Social Work Services
School Social Work is a specialized area of practice within the broad field of the social work profession. School social workers are trained in mental health concerns, behavioral concerns, positive behavioral support, academic and classroom support, consultation with teachers, parents and administrators as well as with individual and group counseling techniques. School social workers bring unique knowledge and skills to the school system and the student support services team.
They are instrumental in furthering the purpose of the schools - to provide a setting for teaching, learning, and for the attainment of competence and confidence. School social workers are hired by school districts to enhance the district's ability to meet its academic mission, especially where home, school and community collaboration is the key to achieving that mission (http://www.sswaa.org).
Why do today's schools need School Social Workers?
Children today are increasingly victims of many social forces that negatively affect their role as students.
The family is in a state of change and until it becomes stabilized, in whatever form, children's unmet physical and emotional needs will continue to interfere with their ability to learn and adjust in school.
Who are School Social Workers?
Baldwin-Whitehall's School Social Workers are trained mental health professionals with a Master’s degree in social work who provide services related to a person's social, emotional and life adjustment to school and/or society.
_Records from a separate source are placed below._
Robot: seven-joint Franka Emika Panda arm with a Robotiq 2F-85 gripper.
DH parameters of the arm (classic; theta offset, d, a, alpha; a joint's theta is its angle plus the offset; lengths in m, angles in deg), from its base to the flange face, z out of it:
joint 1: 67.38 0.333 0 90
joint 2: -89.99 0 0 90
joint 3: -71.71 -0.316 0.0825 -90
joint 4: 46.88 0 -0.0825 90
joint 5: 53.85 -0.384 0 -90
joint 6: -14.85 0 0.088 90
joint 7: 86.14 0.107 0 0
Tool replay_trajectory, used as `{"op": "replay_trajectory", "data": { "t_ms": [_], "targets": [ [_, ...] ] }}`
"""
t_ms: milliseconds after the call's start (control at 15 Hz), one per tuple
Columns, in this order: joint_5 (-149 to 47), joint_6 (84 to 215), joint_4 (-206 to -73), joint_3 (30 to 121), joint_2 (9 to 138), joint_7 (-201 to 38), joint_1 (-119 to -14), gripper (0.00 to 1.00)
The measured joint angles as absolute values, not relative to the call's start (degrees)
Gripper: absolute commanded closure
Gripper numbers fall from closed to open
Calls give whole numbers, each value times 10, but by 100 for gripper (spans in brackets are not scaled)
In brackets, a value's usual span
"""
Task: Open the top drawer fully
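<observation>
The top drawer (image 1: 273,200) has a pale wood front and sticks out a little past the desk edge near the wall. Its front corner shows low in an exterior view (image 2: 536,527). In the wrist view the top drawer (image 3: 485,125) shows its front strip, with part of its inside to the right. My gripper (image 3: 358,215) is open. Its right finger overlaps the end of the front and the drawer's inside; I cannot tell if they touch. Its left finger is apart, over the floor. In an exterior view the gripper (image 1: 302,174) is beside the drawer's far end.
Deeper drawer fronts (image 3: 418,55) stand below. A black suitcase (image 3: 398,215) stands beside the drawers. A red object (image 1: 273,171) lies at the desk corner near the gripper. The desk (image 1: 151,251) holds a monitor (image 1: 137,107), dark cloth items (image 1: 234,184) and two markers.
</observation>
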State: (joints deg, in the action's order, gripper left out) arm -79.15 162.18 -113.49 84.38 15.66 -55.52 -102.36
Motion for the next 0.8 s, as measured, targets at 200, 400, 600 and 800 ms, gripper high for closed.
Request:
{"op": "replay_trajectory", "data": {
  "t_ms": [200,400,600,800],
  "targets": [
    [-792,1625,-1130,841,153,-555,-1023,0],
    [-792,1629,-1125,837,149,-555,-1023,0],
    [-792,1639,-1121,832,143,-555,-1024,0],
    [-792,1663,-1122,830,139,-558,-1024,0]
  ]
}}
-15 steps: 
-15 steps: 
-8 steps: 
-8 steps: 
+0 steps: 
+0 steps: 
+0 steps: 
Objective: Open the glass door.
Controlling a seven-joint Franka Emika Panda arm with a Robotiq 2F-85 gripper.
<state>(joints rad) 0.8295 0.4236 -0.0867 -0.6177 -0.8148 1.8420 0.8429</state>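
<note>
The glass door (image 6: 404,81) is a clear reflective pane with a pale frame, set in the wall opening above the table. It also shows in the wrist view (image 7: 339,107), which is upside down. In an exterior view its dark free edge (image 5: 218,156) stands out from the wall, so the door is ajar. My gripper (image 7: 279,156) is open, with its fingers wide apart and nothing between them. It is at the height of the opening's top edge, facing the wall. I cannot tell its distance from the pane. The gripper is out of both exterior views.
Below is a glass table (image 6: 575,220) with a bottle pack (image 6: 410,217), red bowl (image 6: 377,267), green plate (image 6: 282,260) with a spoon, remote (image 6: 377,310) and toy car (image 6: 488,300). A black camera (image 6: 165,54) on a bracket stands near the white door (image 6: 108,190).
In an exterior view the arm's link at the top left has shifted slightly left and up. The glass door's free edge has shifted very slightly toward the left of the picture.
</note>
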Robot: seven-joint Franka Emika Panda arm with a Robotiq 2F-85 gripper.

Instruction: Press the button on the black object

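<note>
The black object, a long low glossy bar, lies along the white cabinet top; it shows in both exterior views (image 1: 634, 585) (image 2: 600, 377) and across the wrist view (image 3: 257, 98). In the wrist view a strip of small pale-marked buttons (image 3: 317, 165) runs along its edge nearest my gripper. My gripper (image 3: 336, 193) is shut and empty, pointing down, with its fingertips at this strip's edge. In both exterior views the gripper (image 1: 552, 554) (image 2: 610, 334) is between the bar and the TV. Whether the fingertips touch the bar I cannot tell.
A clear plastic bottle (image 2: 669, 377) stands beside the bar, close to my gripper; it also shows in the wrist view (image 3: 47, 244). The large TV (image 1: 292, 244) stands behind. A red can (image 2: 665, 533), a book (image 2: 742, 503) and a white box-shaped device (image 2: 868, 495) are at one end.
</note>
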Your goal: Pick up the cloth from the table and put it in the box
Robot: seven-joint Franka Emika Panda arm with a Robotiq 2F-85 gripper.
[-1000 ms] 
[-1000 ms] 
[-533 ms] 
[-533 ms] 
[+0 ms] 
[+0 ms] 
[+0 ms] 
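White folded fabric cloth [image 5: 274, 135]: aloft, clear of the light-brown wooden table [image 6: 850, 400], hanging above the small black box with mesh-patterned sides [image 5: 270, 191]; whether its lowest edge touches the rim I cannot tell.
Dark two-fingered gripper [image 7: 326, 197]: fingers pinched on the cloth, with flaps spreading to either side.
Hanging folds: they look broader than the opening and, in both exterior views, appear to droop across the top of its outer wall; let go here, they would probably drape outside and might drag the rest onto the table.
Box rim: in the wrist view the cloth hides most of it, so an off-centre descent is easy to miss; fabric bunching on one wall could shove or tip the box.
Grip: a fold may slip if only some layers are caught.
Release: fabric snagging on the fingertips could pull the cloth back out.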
School Social Workers are the link between the home, school and community in providing direct as well as indirect services to students, families, and school personnel to promote and support students' academic and social success.
What are some of the specific services that School Social Workers provide?
· Participating in special education assessment meetings as well as Individual Educational Planning meetings.
· Working with those problems in a child's living situation that affect the child’s adjustment in school. (home, school, and community)
· Counseling (group, individual and/or family)
· Mobilizing family, school, and community resources to enable the child to learn as effectively as possible in his or her educational program.
· Assisting in developing positive behavioral intervention strategies.
Services to Students:
· Providing crisis intervention.
· Developing intervention strategies to increase academic success.
· Assisting with conflict resolution and anger management.
· Helping the child develop appropriate social interaction skills.
- Identifying positive decision making skills and coping skills.
- Helping the child with their transition into adulthood.
- Assisting the child in understanding and accepting self and others.
- Helping the student handle daily stresses and regulate emotions.
Services to Parents/Families
· Meeting with the family to assess problems affecting their child's education.
· Working with parents on their involvement and support for their child's educational success.
· Helping families identify stressors that are interfering with their child's school success.
· Assisting parents to access programs available to students with special needs.
· Assisting parents in accessing and utilizing school and community resources.
Services to School Personnel:
· Providing staff with essential information to better understand factors (cultural, societal, economic, familial, health, etc.) affecting a student’s performance and behavior.
· Assessing students with mental health concerns.
· Developing staff in-service training programs.
· Assisting teachers with behavior management.
· Providing direct support to staff.
· Obtaining and coordinating community resources to meet students' needs.
· Helping school districts receive adequate support from social and mental health agencies.
· Advocating for new and improved community/school service to meet the needs of students and families.
· Helping the system respond effectively to each child's needs.